- A SAÚDE GENITAL DA MULHER

              A SAÚDE GENITAL DA MULHER

 

         O exame Papanicolaou, criado em 1945, proporcionou enormes benefícios à mulher, pois houve uma brutal redução do número de óbitos por câncer ginecológico graças à criação de milhares de clínicas de prevenção em todo o mundo.

 

         Sabe-se atualmente que o Papilomavirus humano (HPV) é o principal fator de risco para o desenvolvimento de lesões precursoras da moléstia maligna genital.

 

         Existem muitos tipos de HPV, divididos em grupos de baixo risco e alto risco. Trabalhos científicos demonstraram que em 99,8% das lesões cancerosas havia a presença do HPV de alto risco. Assim, as pacientes portadoras desse tipo de vírus devem ser monitoradas com maior freqüência.

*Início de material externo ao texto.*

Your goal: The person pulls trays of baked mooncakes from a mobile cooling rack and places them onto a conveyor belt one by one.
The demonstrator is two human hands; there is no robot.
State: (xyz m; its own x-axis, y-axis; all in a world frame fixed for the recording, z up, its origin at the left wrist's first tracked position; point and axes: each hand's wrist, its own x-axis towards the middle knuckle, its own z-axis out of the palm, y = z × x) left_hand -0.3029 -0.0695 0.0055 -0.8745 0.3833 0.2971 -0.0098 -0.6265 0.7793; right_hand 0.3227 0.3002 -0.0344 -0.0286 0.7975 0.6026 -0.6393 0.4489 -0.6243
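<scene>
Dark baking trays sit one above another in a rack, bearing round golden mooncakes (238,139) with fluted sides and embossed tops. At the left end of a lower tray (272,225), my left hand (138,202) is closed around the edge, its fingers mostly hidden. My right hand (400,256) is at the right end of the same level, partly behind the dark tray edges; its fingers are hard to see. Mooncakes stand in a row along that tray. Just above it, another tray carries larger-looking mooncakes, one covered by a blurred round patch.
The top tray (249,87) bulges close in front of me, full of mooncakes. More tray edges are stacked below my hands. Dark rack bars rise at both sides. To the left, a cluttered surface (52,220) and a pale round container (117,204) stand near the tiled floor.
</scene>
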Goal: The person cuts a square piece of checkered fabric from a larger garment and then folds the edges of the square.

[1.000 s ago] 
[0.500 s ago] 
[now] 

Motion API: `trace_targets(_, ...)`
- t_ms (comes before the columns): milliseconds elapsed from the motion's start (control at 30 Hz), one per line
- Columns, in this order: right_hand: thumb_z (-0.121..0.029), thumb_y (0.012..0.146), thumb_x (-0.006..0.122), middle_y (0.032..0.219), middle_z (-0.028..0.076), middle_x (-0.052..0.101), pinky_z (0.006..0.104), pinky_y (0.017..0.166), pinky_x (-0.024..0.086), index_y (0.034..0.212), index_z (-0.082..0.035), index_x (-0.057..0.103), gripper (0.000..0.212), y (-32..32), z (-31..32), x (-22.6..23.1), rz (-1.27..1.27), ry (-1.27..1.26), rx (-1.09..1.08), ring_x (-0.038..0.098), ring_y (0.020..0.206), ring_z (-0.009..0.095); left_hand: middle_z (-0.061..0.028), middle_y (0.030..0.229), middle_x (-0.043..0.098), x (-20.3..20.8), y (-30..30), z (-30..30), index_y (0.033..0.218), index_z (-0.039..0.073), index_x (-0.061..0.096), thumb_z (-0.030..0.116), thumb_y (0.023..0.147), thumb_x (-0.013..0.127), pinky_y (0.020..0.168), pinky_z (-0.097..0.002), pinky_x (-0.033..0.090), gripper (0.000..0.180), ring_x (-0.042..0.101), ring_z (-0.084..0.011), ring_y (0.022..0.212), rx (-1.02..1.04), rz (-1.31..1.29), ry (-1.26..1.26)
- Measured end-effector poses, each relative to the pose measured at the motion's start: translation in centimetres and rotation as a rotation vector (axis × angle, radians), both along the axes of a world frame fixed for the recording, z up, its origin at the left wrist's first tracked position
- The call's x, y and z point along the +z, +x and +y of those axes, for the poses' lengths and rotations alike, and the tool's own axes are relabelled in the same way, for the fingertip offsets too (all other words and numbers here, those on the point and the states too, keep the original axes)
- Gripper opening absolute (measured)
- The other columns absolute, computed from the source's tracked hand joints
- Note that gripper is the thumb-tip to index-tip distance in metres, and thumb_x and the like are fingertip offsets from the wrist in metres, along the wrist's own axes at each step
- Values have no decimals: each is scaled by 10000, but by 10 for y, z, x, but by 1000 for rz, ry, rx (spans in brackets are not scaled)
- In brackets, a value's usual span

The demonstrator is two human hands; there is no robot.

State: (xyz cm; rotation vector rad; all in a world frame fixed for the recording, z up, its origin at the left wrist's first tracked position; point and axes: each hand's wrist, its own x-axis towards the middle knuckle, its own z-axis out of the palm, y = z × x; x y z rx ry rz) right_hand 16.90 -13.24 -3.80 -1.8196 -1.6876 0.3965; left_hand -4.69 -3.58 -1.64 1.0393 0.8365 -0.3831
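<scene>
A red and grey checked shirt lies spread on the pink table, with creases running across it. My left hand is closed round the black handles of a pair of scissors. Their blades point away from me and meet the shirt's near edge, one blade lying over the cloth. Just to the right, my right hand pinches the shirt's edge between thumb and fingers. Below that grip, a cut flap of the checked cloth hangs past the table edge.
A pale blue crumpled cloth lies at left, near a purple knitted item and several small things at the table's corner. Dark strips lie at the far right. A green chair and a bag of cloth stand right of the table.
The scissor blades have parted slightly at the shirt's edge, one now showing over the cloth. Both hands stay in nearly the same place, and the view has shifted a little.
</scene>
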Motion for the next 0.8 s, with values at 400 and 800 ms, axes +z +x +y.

         Para o surgimento do câncer, porém, não é suficiente a presença do HPV de alto risco. Outros aspectos podem favorecer esse processo, entre eles:

 

·        a multiplicidade de parceiros sexuais;

·        precocidade no início da atividade sexual;

·        o uso abusivo de pílulas contraceptivas;

·        as múltiplas gestações;

·        o tabagismo, muito pior se associado à pílula;

·        as infecções prolongadas, entre elas a AIDS  e aquelas provocadas pela Clamídia;

·        qualquer outro fator que deprima o sistema imunológico.

 

       O Papanicolaou convencional, tradicional, deixa de revelar alterações celulares produzidas pelo HPV em aproximadamente metade dos casos, tendo sido substituído pela Citologia em Meio Líquido.

 

        A Citologia em Meio Líquido, além de ser muito precisa e extremamente eficiente, permite que sejam feitos exames biomoleculares com o mesmo material da coleta, acompanhando dessa forma o tratamento do HPV e o seu prognóstico.

 

       Vários trabalhos científicos mostram que aproximadamente 90% das mulheres devem ser contaminadas pelo vírus HPV pelo menos uma vez na vida, mas só uma pequena parcela delas chega a desenvolver o câncer ginecológico.

 

       É o que acontece com mulheres contaminadas pelo HPV de baixo risco, onde o próprio sistema imunológico saudável e eficiente inativa o vírus, impedindo a sua replicação.

 

       A presença de sinais de infecção pelo HPV na Citologia Líquida indicará a necessidade de novos exames, entre eles a Colposcopia complementada pelos seguintes exames:

        

·        PCR para HPV – detecta a presença do HPV, classificando-o de acordo com o grupo a que ele pertença, baixo risco ou alto risco.

 

·        GENOTIPAGEM – identifica qual é o tipo de vírus presente na infecção, revelando o seu subtipo. Estudos científicos demonstraram que os subtipos 16, 18, 31, 33 e 45 estão presentes em 91% dos casos de câncer. Além disso, a GENOTIPAGEM também fornece a quantidade de partículas virais presentes no processo: quanto maior o número de vírus, mais grave é a infecção.

 

·        Pesquisa E6/E7 – indicado nos casos em que o vírus atuante é de alto risco e a infecção persiste por muito tempo, apesar do tratamento. As proteínas E6 e E7, geradas pelo vírus, são muito perigosas porque elas inibem a ação do sistema imunitário, deixando caminho livre para a ação devastadora do Papilomavirus rumo ao tumor maligno.

 

       Nos Estados Unidos, toda mulher acima dos  30  anos  faz  o DNA-PAP, isto é, a Citologia Líquida com PCR para HPV, otimizando a precisão diagnóstica, pois reconhece-se a importância da presença do Papilomavirus nas lesões cancerígenas.